----- RECORDED DATA -----
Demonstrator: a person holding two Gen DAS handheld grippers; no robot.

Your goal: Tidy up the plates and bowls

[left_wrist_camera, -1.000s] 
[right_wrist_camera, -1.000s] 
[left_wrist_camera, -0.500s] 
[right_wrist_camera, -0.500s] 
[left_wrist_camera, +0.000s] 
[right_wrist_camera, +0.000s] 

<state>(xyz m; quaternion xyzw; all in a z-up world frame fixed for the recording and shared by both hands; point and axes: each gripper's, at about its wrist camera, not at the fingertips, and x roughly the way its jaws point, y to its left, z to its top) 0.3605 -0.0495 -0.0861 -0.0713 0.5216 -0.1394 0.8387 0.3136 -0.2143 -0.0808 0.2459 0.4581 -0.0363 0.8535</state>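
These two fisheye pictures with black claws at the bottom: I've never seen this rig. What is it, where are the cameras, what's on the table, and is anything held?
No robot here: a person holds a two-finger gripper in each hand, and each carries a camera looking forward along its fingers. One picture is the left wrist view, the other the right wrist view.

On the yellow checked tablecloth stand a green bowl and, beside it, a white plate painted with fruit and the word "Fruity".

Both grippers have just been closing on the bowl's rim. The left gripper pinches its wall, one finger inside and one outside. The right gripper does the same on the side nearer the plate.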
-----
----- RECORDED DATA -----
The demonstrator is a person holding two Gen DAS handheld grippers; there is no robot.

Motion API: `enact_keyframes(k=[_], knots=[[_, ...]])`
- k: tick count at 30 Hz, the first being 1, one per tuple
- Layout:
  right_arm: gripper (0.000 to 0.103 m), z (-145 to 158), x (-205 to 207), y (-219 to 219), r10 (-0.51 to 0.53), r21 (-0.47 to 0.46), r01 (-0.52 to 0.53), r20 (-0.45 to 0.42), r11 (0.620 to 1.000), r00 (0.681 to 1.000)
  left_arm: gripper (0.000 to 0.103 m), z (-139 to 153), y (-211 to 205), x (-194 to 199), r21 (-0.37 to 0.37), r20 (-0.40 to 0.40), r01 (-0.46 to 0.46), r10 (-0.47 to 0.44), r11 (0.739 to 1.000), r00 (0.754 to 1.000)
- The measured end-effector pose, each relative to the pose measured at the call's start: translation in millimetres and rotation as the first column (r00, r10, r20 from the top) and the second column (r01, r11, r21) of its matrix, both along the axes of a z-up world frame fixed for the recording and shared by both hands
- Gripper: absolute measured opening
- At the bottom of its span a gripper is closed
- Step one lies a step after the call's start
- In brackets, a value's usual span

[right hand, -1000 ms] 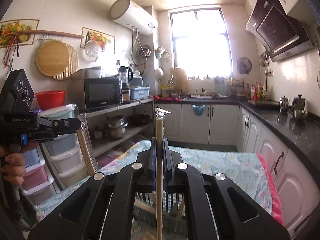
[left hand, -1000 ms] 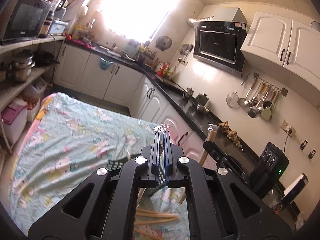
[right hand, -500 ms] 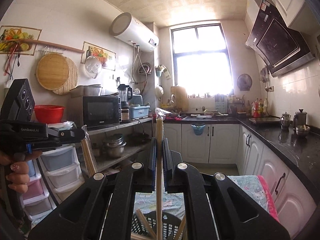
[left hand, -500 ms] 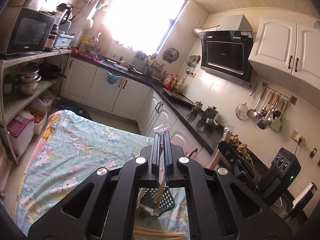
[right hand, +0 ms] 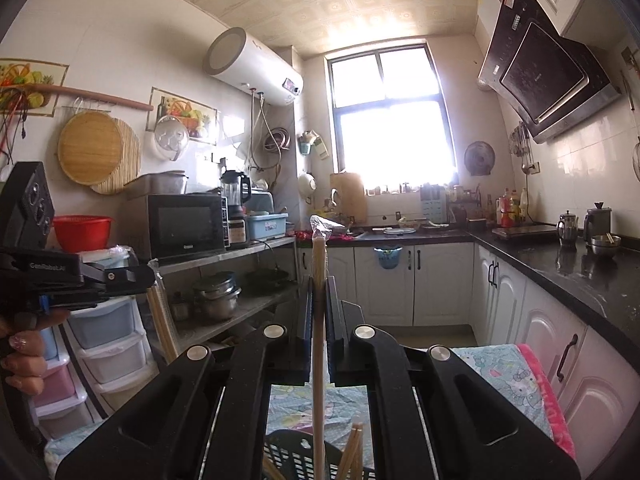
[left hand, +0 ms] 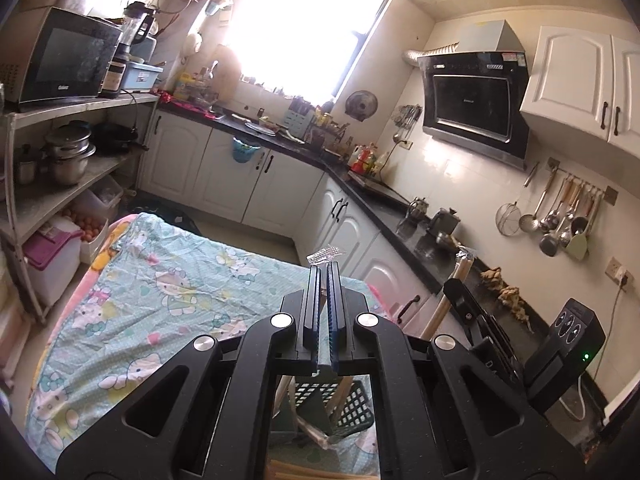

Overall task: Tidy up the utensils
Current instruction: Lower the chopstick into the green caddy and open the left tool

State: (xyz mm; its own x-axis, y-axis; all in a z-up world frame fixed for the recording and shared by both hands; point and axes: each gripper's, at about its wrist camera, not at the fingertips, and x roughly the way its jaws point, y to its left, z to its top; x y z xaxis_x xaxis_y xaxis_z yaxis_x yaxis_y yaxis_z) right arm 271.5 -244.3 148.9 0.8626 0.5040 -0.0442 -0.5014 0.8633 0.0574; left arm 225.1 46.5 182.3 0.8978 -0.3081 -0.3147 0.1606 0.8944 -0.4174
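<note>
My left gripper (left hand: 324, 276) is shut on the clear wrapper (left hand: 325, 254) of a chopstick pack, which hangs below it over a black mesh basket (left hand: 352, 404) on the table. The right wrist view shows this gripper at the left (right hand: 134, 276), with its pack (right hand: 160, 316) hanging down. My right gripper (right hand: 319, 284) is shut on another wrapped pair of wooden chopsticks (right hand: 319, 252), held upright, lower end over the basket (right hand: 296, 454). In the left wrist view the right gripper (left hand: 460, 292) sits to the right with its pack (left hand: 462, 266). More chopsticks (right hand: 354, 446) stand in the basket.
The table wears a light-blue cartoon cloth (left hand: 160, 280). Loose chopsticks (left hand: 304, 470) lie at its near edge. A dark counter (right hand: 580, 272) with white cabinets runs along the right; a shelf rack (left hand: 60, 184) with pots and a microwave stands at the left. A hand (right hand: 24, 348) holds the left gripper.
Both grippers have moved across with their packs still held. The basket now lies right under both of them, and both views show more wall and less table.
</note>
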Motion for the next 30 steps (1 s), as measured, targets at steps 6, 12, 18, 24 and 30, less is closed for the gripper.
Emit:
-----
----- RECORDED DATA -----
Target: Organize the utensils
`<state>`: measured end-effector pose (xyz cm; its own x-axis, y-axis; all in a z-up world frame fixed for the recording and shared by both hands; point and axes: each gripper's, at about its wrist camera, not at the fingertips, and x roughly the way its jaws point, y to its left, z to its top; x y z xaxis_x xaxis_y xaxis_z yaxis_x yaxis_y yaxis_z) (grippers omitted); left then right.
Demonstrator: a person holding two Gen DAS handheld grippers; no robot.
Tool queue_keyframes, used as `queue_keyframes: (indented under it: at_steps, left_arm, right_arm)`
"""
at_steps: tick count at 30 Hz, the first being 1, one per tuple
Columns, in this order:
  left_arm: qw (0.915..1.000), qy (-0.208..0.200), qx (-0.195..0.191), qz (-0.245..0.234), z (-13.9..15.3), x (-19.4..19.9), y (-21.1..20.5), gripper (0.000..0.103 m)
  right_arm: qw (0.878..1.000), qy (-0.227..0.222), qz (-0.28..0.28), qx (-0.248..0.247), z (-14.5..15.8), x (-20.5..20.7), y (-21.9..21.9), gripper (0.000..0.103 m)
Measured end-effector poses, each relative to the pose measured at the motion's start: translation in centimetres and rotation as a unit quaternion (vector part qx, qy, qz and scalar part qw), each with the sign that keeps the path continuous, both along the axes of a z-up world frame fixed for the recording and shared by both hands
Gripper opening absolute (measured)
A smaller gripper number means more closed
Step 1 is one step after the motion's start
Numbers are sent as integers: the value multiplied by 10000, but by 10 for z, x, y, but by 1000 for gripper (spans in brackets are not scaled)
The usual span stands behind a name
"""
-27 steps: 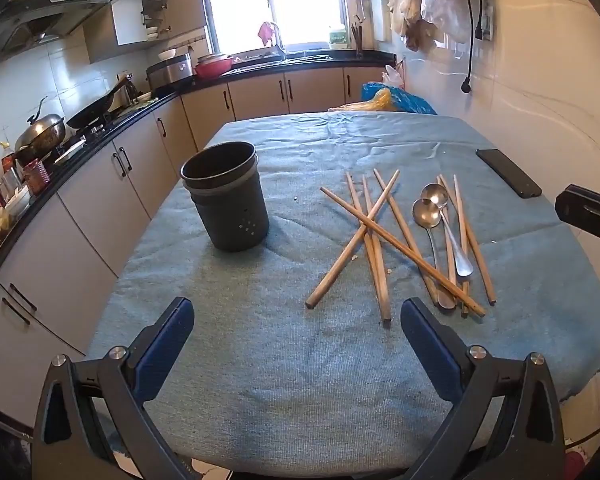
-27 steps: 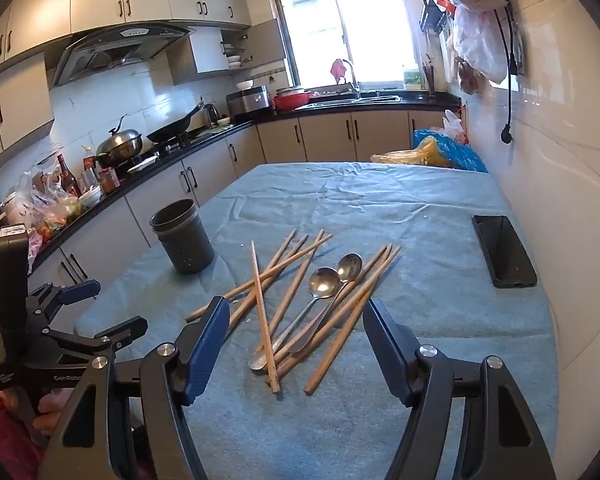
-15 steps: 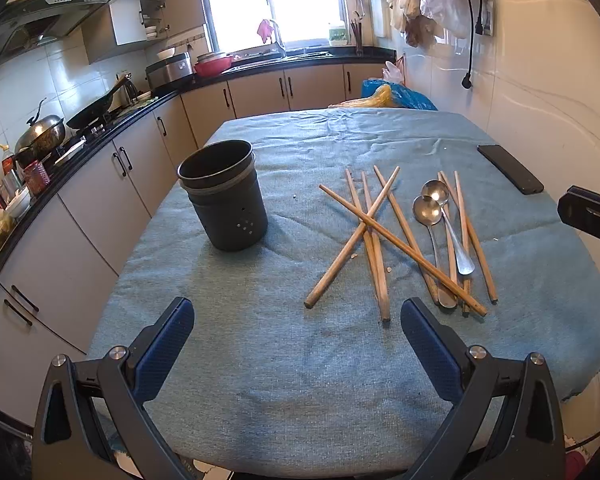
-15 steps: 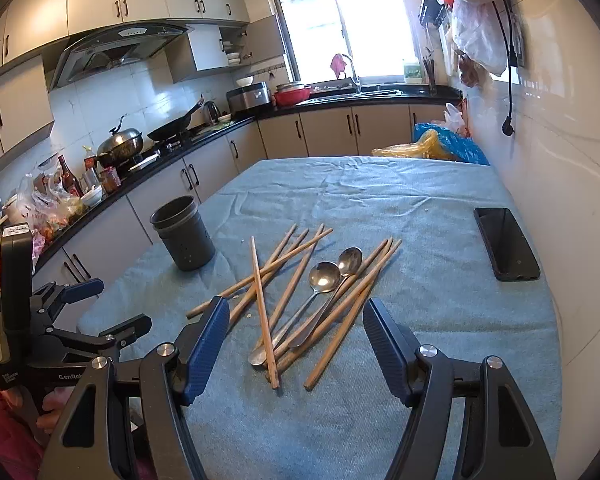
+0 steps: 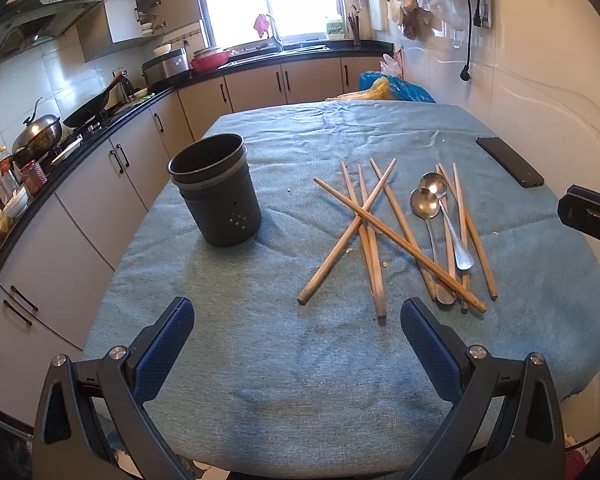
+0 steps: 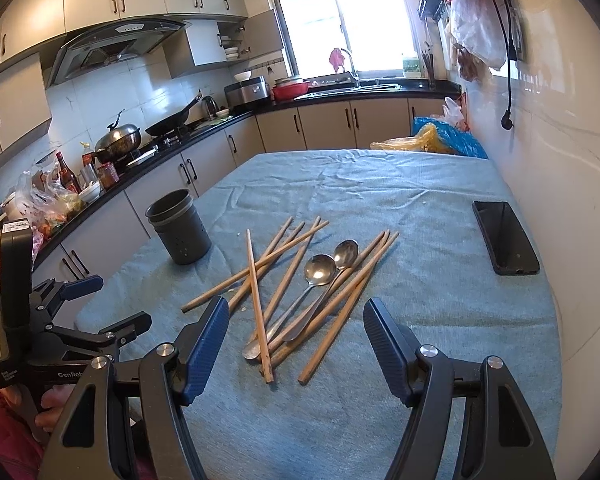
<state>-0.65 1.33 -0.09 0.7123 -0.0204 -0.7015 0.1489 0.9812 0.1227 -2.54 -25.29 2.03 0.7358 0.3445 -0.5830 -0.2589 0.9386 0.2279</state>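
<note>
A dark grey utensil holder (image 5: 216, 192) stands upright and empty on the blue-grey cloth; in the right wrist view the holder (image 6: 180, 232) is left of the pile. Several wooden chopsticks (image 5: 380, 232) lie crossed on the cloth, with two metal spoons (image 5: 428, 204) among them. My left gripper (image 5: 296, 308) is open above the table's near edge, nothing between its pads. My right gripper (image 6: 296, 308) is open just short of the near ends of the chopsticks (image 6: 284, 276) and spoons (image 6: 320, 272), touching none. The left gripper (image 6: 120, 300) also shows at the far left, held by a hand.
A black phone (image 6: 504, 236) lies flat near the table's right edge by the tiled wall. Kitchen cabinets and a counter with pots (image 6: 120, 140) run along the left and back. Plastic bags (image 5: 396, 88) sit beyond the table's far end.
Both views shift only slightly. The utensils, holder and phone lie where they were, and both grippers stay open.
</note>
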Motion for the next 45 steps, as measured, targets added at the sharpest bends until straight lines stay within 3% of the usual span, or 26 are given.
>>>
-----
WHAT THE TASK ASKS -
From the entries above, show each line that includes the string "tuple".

ANSWER -
- k: tick count at 30 Hz, the first being 1, one per tuple
at_steps: tick count at 30 Hz, the first being 1, one per tuple

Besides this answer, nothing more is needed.